Task goal:
Report each line of the listing below that holds "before".
==*==
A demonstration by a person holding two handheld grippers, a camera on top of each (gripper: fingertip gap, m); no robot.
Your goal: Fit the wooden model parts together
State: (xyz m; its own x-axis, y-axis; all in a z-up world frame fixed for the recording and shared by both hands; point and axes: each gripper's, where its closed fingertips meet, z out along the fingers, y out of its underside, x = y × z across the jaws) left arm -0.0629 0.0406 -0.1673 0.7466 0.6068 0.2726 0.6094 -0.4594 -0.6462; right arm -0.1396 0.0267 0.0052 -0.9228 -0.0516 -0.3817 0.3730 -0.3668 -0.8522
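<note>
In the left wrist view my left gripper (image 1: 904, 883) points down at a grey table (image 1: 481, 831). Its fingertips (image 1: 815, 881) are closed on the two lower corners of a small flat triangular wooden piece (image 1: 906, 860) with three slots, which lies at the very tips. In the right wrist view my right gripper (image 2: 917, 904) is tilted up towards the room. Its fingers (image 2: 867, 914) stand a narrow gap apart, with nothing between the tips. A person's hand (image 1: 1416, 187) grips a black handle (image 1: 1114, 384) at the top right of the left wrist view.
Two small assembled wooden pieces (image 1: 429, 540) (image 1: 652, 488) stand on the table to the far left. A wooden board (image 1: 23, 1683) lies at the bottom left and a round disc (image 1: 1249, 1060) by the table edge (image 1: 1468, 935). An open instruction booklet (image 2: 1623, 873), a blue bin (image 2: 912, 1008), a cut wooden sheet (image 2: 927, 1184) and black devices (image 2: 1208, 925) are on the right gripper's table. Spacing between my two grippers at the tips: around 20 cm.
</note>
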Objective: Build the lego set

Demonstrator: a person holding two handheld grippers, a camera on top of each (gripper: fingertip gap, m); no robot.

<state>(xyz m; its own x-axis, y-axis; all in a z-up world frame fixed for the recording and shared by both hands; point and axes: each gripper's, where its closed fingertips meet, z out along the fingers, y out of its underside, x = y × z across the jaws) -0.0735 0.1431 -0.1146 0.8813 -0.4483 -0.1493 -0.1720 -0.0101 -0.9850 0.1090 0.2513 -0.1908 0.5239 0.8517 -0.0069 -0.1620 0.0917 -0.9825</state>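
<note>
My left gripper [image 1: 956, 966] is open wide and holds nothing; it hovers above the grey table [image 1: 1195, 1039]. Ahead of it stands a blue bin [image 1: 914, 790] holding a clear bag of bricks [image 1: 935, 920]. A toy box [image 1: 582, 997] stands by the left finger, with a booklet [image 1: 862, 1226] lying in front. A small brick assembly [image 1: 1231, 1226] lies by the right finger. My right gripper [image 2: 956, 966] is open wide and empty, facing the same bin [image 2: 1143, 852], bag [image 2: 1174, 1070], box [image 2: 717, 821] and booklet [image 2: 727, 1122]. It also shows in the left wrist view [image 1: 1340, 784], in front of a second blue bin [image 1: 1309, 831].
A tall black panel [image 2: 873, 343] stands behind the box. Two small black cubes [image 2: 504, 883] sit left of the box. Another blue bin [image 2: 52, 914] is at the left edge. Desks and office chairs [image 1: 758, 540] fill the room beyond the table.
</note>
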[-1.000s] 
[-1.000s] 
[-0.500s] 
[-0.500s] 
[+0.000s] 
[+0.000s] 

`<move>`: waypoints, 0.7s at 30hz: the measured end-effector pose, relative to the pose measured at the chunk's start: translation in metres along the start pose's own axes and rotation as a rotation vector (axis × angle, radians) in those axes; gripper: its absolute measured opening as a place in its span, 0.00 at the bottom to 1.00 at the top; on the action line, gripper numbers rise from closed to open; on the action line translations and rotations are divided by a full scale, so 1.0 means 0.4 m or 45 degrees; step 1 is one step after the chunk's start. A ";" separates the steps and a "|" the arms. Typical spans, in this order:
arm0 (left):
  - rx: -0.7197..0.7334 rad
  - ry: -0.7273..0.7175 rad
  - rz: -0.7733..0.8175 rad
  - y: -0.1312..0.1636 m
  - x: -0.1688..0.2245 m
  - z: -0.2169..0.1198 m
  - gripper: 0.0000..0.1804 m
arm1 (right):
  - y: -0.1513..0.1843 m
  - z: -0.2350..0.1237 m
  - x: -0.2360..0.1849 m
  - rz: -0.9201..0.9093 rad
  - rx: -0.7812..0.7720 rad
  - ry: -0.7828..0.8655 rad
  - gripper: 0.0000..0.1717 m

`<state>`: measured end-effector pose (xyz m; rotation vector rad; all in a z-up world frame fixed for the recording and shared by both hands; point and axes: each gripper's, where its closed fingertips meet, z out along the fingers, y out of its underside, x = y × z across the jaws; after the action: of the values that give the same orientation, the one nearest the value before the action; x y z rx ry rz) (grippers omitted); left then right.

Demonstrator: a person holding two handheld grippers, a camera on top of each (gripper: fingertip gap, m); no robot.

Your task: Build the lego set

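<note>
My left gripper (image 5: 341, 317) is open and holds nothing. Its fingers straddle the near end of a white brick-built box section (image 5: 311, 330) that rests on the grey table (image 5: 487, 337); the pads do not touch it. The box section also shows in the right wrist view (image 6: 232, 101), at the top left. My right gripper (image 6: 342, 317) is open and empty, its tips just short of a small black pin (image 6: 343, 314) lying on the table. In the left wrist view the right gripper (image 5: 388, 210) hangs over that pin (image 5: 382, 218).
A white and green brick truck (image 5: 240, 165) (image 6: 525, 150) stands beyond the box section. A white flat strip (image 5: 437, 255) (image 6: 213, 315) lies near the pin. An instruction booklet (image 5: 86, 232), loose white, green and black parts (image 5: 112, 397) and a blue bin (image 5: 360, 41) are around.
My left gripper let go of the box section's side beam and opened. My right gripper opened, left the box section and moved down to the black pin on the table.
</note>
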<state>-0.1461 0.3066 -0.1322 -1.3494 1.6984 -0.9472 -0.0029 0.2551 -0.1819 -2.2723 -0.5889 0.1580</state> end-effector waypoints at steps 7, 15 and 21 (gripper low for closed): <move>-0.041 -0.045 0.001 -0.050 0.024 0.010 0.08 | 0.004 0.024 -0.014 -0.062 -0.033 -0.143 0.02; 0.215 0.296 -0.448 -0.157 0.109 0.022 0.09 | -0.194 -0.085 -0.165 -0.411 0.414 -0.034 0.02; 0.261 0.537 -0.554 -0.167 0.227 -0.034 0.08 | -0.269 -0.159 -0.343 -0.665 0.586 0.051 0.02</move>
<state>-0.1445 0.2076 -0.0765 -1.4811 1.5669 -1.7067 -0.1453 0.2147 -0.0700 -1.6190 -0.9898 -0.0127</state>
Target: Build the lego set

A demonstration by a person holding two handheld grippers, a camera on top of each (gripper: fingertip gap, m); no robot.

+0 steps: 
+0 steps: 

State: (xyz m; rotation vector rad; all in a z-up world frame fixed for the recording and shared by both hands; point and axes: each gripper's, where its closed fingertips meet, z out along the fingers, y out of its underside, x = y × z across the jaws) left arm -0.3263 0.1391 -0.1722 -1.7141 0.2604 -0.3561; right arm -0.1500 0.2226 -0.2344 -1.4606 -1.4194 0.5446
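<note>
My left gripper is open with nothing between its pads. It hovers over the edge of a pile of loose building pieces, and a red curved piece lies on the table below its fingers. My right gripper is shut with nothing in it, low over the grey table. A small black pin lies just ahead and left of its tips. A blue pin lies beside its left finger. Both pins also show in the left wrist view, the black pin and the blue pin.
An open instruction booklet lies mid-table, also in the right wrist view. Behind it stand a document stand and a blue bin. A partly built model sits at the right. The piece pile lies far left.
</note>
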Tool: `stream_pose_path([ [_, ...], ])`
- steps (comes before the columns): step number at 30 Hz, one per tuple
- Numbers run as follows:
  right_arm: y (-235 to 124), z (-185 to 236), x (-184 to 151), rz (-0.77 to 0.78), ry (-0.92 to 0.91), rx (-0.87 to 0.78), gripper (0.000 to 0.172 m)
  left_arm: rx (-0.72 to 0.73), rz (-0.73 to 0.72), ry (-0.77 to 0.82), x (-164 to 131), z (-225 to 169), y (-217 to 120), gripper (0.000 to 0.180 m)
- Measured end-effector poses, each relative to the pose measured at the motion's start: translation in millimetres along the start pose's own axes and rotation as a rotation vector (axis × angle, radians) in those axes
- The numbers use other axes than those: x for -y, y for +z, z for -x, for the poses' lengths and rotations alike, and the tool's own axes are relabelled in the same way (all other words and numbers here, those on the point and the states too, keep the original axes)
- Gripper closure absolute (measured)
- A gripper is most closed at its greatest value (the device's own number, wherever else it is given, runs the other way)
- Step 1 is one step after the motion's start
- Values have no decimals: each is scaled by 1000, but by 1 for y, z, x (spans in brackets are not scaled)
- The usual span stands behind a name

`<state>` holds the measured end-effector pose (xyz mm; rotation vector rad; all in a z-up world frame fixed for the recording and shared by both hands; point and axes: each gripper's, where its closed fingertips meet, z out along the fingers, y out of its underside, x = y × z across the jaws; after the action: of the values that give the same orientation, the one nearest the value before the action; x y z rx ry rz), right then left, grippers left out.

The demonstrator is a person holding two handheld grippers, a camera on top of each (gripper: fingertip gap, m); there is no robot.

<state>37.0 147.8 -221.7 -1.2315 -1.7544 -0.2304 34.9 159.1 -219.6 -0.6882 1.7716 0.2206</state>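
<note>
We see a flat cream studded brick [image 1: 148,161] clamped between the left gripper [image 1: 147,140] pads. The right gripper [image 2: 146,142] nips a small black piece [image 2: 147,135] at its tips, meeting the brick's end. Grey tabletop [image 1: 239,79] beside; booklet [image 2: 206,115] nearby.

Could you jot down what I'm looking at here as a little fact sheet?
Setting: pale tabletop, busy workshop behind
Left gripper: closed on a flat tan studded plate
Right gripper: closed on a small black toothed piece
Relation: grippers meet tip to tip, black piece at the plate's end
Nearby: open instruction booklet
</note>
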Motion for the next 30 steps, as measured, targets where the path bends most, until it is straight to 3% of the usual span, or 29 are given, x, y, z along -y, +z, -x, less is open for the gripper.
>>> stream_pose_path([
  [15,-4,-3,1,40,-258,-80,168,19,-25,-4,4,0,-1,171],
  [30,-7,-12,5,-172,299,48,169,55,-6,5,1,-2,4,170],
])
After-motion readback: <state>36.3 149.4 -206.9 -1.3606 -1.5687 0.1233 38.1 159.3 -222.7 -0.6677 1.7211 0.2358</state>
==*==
Solution:
`<state>`: measured end-effector pose (xyz m; rotation vector rad; all in a z-up world frame fixed for the recording and shared by both hands; point and axes: each gripper's, where its closed fingertips meet, z out along the fingers, y out of its underside, x = y × z across the jaws; after the action: of the values that give the same orientation, the one nearest the value before the action; x y z rx ry rz) (grippers omitted); left then right.
- steps (comes before the columns): step number at 30 Hz, one per tuple
`<state>` holds the measured end-effector pose (xyz mm; rotation vector rad; all in a z-up world frame fixed for the recording and shared by both hands; point and axes: each gripper's, where its closed fingertips meet, z out along the fingers, y out of its underside, x = y × z across the jaws; after the action: of the values that give the same orientation, the one nearest the value before the action; x y z rx ry rz), right then left, grippers left out.

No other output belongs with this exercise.